Task details
Could the data underneath be repeated exactly, in full?

Collected data
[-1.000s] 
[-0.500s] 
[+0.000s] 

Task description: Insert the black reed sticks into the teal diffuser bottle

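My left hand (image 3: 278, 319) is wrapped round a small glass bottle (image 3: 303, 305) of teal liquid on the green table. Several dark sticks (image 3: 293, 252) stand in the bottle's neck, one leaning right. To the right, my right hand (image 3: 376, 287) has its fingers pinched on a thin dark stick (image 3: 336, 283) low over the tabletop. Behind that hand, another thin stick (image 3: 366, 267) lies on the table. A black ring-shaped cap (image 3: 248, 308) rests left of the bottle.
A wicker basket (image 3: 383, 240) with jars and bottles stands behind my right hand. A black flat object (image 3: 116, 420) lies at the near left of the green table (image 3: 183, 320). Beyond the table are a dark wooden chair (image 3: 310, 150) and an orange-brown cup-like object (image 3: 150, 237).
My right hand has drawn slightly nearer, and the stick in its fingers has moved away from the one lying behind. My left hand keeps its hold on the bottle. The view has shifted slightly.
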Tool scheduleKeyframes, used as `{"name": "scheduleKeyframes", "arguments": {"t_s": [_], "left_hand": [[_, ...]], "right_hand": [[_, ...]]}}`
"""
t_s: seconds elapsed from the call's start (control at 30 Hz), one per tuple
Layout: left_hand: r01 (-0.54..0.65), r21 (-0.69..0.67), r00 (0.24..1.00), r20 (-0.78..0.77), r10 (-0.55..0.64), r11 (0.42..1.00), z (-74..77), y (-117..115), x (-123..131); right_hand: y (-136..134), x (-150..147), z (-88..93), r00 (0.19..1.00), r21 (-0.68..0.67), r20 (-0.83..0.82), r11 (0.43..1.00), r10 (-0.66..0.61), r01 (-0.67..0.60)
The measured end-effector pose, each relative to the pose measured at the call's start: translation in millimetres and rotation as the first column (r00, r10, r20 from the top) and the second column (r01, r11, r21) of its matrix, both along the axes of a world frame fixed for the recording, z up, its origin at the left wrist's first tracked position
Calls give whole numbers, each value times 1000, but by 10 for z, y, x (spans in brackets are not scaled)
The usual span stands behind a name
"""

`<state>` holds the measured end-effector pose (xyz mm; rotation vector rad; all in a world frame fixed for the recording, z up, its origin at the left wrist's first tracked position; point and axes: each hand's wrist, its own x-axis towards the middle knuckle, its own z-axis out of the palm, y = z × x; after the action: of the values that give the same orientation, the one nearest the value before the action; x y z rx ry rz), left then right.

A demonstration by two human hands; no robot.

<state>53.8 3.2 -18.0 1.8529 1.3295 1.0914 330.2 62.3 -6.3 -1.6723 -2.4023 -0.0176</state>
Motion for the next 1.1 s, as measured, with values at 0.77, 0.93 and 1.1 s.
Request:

Result of this task
[-1.000s] 
[-0.500s] 
[+0.000s] 

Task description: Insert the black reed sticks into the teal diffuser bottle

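My left hand (image 3: 278, 319) is wrapped round a small glass bottle (image 3: 303, 305) of teal liquid on the green table. Several dark sticks (image 3: 293, 252) stand in the bottle's neck, one leaning right. To the right, my right hand (image 3: 376, 287) has its fingers pinched on a thin dark stick (image 3: 336, 283) low over the tabletop. Behind that hand, another thin stick (image 3: 366, 267) lies on the table. A black ring-shaped cap (image 3: 248, 308) rests left of the bottle.
A wicker basket (image 3: 383, 240) with jars and bottles stands behind my right hand. A black flat object (image 3: 116, 420) lies at the near left of the green table (image 3: 183, 320). Beyond the table are a dark wooden chair (image 3: 310, 150) and an orange-brown cup-like object (image 3: 150, 237).
My right hand has drawn slightly nearer, and the stick in its fingers has moved away from the one lying behind. My left hand keeps its hold on the bottle. The view has shifted slightly.
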Tool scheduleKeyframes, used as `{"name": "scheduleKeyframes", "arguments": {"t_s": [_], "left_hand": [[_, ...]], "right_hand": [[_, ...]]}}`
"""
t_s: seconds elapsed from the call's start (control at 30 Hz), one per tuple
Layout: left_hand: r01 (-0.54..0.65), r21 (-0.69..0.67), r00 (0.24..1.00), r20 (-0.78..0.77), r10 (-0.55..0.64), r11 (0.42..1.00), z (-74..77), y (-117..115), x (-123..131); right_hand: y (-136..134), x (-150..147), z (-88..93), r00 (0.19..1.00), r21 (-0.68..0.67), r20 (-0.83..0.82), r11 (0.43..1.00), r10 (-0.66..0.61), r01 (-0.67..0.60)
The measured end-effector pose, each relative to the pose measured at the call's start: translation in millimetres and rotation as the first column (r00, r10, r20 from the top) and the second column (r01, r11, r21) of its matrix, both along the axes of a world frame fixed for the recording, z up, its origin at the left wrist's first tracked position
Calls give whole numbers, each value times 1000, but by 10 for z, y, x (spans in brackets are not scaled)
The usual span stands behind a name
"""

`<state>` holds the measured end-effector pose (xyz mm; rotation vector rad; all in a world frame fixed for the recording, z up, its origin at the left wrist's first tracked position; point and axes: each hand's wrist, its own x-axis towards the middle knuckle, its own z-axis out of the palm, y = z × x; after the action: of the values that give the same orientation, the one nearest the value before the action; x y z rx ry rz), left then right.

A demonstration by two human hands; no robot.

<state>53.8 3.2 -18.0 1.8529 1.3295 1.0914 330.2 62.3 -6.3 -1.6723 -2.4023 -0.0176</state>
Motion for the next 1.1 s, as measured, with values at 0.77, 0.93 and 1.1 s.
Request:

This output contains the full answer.